PROBLEM: Below are the records; give the number of lines in them that include the word "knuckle", and nothing more.

ENTRIES PROVIDED:
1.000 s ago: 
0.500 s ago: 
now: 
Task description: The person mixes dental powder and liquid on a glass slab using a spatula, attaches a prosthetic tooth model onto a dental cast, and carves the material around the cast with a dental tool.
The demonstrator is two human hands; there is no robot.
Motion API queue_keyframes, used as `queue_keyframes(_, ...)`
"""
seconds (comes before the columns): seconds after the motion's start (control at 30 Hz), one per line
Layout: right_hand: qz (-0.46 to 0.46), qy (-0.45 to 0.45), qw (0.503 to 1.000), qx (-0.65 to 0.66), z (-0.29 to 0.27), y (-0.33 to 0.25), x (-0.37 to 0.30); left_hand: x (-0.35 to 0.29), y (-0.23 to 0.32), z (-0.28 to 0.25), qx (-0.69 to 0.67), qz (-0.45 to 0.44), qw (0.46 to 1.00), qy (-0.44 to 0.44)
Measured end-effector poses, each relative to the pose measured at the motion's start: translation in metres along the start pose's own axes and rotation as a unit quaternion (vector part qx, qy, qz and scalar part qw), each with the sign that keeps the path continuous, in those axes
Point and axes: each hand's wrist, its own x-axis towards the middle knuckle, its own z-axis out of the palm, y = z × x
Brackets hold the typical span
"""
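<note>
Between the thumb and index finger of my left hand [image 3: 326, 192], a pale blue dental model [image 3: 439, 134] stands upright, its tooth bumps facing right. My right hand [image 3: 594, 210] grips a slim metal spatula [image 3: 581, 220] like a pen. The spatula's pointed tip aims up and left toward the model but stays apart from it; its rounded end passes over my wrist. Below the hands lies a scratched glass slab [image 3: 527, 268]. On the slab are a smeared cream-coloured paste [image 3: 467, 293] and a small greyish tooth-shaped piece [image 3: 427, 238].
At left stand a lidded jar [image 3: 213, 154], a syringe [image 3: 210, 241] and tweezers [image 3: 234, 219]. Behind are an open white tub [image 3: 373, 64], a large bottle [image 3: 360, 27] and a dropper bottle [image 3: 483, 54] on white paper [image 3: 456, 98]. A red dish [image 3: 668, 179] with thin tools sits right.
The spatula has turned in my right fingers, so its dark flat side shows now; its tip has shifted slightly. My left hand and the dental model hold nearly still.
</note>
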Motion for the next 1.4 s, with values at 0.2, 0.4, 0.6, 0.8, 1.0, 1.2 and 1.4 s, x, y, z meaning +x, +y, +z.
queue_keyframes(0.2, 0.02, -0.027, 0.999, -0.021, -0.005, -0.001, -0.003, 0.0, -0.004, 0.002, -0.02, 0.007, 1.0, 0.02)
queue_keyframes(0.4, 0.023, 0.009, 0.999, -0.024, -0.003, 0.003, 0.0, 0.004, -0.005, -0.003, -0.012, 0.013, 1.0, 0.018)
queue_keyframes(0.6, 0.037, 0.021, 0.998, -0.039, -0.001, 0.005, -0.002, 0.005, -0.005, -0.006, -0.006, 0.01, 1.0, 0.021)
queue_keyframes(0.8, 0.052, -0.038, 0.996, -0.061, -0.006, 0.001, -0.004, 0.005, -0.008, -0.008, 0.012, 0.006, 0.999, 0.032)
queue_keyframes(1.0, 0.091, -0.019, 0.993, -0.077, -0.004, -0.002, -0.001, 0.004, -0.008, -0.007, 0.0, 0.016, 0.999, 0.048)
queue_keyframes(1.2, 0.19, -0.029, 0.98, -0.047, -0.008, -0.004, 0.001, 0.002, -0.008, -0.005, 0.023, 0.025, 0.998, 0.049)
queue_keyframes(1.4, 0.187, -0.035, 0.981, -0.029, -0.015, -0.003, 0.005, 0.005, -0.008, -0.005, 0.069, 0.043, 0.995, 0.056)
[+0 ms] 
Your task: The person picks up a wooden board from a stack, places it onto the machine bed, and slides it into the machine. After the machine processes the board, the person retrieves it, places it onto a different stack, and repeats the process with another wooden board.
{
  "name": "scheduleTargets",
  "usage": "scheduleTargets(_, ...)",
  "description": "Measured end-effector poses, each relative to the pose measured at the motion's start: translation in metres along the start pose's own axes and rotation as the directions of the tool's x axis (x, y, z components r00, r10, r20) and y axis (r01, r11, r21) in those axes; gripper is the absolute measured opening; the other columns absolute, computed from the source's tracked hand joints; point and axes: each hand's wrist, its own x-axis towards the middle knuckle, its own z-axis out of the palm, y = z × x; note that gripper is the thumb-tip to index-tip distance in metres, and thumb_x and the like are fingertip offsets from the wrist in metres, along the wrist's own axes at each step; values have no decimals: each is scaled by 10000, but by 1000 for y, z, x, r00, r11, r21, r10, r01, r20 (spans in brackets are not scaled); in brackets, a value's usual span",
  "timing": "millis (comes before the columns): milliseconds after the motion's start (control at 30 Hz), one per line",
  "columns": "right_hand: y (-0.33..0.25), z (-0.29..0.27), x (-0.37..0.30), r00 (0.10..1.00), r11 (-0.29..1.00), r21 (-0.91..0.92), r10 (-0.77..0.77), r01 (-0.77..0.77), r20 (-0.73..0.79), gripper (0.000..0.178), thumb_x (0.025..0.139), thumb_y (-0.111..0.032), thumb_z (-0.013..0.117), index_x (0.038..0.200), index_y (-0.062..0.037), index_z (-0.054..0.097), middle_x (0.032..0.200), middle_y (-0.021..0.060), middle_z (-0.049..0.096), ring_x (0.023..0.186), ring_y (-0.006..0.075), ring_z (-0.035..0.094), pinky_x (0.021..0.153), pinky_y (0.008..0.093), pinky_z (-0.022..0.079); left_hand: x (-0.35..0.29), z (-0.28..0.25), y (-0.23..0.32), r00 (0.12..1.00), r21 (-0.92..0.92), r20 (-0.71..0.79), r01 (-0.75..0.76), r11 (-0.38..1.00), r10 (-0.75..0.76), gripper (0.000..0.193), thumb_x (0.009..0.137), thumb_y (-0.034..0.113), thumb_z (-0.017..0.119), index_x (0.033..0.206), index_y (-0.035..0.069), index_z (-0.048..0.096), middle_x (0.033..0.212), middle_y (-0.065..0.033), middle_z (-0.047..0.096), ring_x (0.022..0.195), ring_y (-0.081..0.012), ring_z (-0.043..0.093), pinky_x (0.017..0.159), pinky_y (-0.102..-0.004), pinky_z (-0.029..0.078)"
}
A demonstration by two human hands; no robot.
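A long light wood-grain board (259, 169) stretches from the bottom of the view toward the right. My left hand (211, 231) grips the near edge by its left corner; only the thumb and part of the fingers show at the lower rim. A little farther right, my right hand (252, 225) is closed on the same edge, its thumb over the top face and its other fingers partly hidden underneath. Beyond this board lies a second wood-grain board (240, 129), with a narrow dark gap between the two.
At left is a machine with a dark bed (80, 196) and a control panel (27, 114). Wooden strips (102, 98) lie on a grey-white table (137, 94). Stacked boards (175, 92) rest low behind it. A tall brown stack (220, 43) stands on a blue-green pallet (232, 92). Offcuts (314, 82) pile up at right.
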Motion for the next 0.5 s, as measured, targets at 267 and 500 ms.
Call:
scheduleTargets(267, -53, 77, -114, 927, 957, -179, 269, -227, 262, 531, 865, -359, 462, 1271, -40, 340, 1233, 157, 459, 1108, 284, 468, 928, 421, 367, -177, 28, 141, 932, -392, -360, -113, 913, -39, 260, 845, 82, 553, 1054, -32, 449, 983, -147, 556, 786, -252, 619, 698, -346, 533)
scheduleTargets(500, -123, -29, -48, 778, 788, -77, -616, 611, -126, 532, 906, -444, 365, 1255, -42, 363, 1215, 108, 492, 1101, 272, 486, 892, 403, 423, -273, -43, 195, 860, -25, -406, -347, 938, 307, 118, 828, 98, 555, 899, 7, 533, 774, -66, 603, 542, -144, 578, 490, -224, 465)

SOLUTION TO THIS EXERCISE: 2